In 2020, I finally put what seemed like a silly dream on hold and pulled all the collections of my reflections from my time in graduate school in a book: ‘Hooded: A Black Girl’s Guide to the Ph.D.’. I started to realize the blog wasn’t doing anyone justice because it only told a piece of the story, the cliff notes version of my reality. I told myself at this rate it would take me years before I shared all my experiences. Instead, I laid it all out on the table and tried to recount each of my years as detailed as possible, hoping it could provide any of the elements and rawness Black Girls Guide to Grad School blog left out. When I published it, I didn’t expect many things. I didn’t expect that so many people would resonate with the book. I also didn’t expect that I would feel so light. What do I even mean by that? It’s almost as if a weight had been lifted off my shoulder like I had forgiven the past and now had the closure I didn’t know I needed from graduate school. I didn’t feel this stiffness and tightness anymore when someone mentioned my school or asked me about my experience. I was ready to look behind me so that I could start moving forward. Let me tell you, it was not easy. Having to relive some of those experiences really brought me close to being broken again and some of them still make my eyes well up but more in thankfulness to God because I really made it through.

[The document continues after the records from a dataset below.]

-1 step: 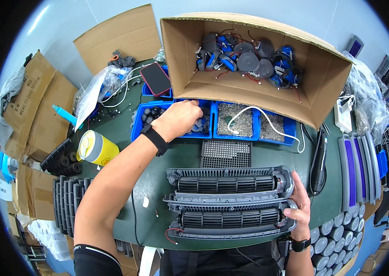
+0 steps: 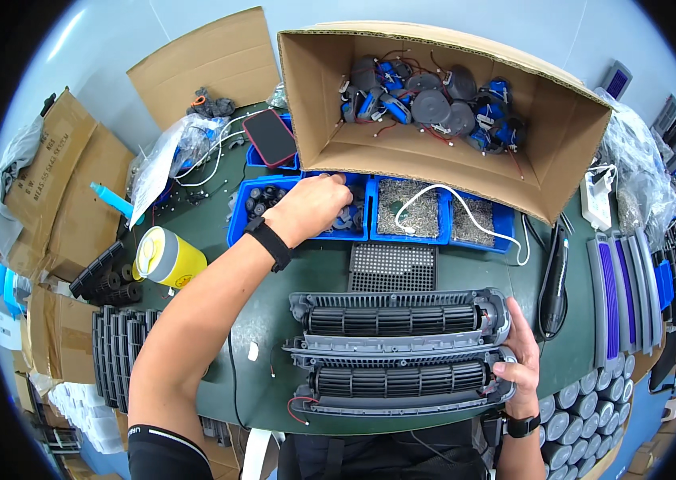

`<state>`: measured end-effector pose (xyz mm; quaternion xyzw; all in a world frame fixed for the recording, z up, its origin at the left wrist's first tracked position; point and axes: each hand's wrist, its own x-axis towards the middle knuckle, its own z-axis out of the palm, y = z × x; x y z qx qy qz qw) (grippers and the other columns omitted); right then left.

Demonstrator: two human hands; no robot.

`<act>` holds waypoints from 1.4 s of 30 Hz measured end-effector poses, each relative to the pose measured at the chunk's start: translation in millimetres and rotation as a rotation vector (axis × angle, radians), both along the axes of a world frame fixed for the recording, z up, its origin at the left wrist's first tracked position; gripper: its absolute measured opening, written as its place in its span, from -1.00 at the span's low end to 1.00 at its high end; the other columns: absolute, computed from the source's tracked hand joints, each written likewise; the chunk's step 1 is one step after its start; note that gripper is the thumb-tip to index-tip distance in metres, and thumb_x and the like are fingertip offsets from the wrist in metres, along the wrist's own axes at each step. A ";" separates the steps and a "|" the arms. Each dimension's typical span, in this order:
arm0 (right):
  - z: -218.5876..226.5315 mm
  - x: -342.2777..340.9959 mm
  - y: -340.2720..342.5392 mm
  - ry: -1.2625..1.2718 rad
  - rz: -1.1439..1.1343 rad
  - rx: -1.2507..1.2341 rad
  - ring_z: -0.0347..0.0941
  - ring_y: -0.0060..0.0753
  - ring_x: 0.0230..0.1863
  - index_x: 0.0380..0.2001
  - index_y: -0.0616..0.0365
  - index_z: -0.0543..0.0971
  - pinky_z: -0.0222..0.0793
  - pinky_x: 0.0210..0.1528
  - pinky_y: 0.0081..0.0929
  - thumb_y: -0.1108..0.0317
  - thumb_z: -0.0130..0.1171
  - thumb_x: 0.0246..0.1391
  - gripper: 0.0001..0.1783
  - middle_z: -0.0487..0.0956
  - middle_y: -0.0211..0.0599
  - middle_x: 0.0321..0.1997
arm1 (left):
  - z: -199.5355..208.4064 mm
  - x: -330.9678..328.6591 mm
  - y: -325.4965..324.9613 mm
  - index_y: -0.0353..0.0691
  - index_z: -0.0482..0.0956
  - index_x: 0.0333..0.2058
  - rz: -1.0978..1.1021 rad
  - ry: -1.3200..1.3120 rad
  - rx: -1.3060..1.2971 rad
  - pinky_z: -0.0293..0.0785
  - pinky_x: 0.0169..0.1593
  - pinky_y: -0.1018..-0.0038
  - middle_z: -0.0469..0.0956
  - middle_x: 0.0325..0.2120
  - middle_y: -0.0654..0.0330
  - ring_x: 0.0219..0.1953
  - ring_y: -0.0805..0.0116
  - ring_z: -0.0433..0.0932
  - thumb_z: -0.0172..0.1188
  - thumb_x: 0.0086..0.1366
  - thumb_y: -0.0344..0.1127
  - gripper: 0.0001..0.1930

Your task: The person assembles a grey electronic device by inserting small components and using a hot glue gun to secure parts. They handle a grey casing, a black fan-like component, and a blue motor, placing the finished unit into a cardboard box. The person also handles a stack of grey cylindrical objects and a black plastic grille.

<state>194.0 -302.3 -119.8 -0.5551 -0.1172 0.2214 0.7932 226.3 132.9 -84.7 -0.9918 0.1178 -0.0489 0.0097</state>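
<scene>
Two grey fan housings lie side by side across the table in front of me, a far one [image 2: 398,320] and a near one [image 2: 402,384]. Each has a long black slatted roller inside. My right hand [image 2: 522,356] is closed around their right ends, its thumb on the near housing and its fingers along the far one. A thin red wire [image 2: 296,410] curls out at the near housing's left end. My left hand [image 2: 318,204] reaches into a blue bin [image 2: 246,234] of small dark and grey parts. Its fingers curl downward, and their tips and anything between them are hidden.
Blue bins of small metal pieces [image 2: 410,212] stand beside the left hand, a white cable across them. Behind is a cardboard box [image 2: 570,152] of blue-and-grey motors. A black perforated tray [image 2: 394,268], a yellow cup [image 2: 170,256] and a black electric screwdriver [image 2: 554,288] are nearby.
</scene>
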 end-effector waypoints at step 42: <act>-3.1 -5.4 7.3 -0.109 0.050 0.015 0.35 0.06 0.47 0.60 0.32 0.02 0.18 0.55 -0.12 0.19 0.27 -0.24 0.27 0.32 0.17 0.52 | 4.7 -313.2 -124.3 -0.22 0.67 0.02 0.423 -0.179 -0.421 0.54 0.11 0.25 0.70 -0.09 0.14 -0.01 0.11 0.61 0.29 0.08 -0.62 -0.53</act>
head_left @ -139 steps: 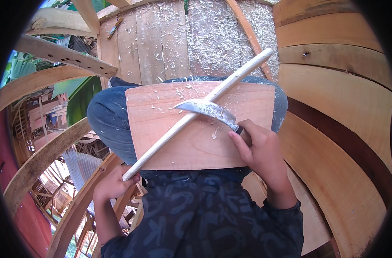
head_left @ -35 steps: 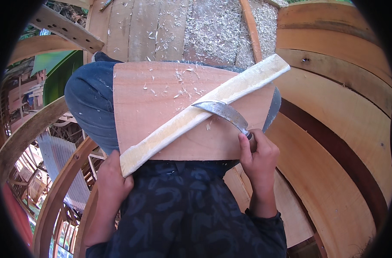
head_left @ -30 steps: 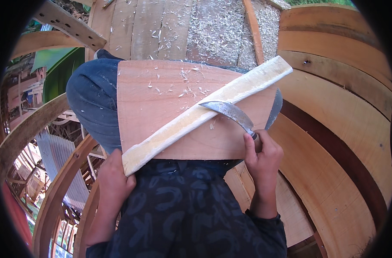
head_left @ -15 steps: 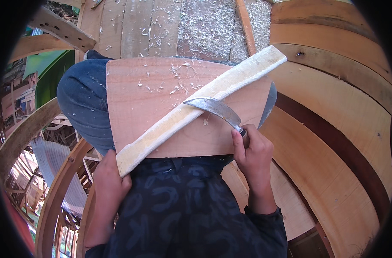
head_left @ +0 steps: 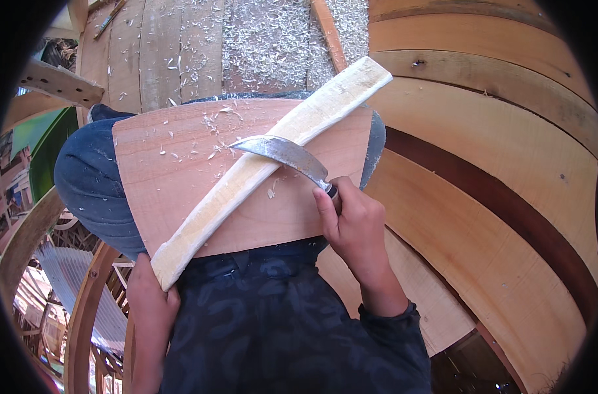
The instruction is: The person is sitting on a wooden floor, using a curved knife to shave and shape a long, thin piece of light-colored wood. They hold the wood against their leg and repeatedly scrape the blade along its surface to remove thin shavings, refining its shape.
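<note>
A long pale strip of wood (head_left: 220, 200) lies slantwise across a pinkish wooden board (head_left: 161, 157) that rests on my lap. My left hand (head_left: 149, 289) is closed round the strip's near lower end. In my right hand (head_left: 358, 226) is the dark handle of a curved knife (head_left: 289, 156), gripped with the thumb along it. The metal blade crosses over the middle of the strip, its tip reaching past the strip's far left edge. Thin wood shavings (head_left: 223, 118) are scattered over the board.
Plank flooring ahead carries a thick spread of shavings (head_left: 266, 46) and a narrow wooden batten (head_left: 328, 36). Curved wooden planks (head_left: 483, 125) rise on the right. To the left are a drilled wooden bar (head_left: 59, 82), bent wooden pieces and a corrugated sheet (head_left: 92, 295).
The whole view has shifted, so everything sits further left. Across the strip, the blade has slid slightly, with its tip now beyond the far edge. Both hands keep their holds.
</note>
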Available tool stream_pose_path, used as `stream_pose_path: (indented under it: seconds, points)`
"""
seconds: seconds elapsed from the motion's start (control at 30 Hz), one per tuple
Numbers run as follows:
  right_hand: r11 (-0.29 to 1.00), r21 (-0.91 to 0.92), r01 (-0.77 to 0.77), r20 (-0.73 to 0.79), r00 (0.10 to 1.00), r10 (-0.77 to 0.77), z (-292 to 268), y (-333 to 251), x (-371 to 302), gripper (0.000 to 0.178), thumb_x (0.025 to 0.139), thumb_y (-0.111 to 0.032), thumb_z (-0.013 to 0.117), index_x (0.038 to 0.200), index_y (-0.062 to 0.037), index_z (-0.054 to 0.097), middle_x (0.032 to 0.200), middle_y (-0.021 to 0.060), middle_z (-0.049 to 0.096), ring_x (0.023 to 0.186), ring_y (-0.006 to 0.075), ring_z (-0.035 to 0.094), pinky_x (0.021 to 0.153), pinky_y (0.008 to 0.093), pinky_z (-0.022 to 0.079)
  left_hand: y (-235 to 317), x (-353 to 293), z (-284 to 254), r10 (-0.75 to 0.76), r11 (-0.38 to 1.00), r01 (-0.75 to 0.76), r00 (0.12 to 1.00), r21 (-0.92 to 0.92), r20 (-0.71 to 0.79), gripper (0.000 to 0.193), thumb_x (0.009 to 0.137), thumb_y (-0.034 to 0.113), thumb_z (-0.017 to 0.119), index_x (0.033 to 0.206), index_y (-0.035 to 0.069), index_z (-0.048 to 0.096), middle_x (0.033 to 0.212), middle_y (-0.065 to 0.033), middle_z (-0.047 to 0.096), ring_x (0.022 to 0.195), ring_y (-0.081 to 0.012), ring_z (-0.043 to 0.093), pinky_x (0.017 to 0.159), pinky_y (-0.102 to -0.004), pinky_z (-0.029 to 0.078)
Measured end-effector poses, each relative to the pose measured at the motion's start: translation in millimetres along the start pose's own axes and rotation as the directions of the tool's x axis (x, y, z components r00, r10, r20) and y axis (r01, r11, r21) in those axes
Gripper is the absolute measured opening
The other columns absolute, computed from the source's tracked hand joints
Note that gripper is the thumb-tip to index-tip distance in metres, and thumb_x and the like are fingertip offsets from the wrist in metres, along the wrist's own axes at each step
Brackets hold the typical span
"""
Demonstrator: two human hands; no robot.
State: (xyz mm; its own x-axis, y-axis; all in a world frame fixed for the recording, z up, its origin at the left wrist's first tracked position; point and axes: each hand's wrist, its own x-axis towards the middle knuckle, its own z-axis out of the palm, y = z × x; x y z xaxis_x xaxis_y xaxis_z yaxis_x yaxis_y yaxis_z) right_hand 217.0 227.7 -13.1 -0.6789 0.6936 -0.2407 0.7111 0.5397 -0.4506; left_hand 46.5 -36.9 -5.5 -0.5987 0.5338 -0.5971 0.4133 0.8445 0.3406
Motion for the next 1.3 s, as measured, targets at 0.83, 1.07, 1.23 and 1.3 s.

My only regret is that I didn’t pen this book sooner but I was afraid to share my story because I didn’t think it was important and at the time, I cared too much about what other people would think. But my experiences are just that- my experiences and I am the only person who could speak to that. Plus, nobody can tell you how to feel. This book has also brought a sense of reconciliation with the past and also my alma-mater; something I didn’t realize I needed. I finally returned to the department I graduated from almost 5 years later, and it felt good to talk to some of the professors about my experiences. It felt even better to hear the strides they were taking and the effort the department was making. To see my book on their desk and have them acknowledge and ask my insight was much more than I envisioned when I wrote Hooded.

 

All that to say, I think Hooded was the chapter I needed to move to the next phase. I feel as if I have shared almost, if not every detail about my Ph.D. experience and now I don’t think Black Girl’s Guide to Grad School really needs much more. It’s a bittersweet feeling because sharing my graduate school experiences has been my base for the past few years but it also feels good that these experiences are now all in one place and we can welcome experiences from other amazing Black women. Compared to when I started, there are now so many resources online that I know not writing about my graduate school experience isn’t going to leave a gap. I also think it’s time for me to share new experiences about the next phase of my life: my early career experience in the industry.

Over 150 essay reviews, 4 years and a book later, I am ready. I have no regrets about the past 4 years. I thank you for reading my blog and rocking with me all this time. If you have been here from the beginning then you have seen the growth! From an occasional blogger to an essay review expert to a speaker and now a best-selling author. I am excited to see what the future holds and to share different kinds of stories with you. You will still hear from the girl you have come to enjoy reading from but now you will be reading about her experiences as a woman on the career path.

It’s been my pleasure.

I now present to you, A Black Girl’s Guide: All Grown Up.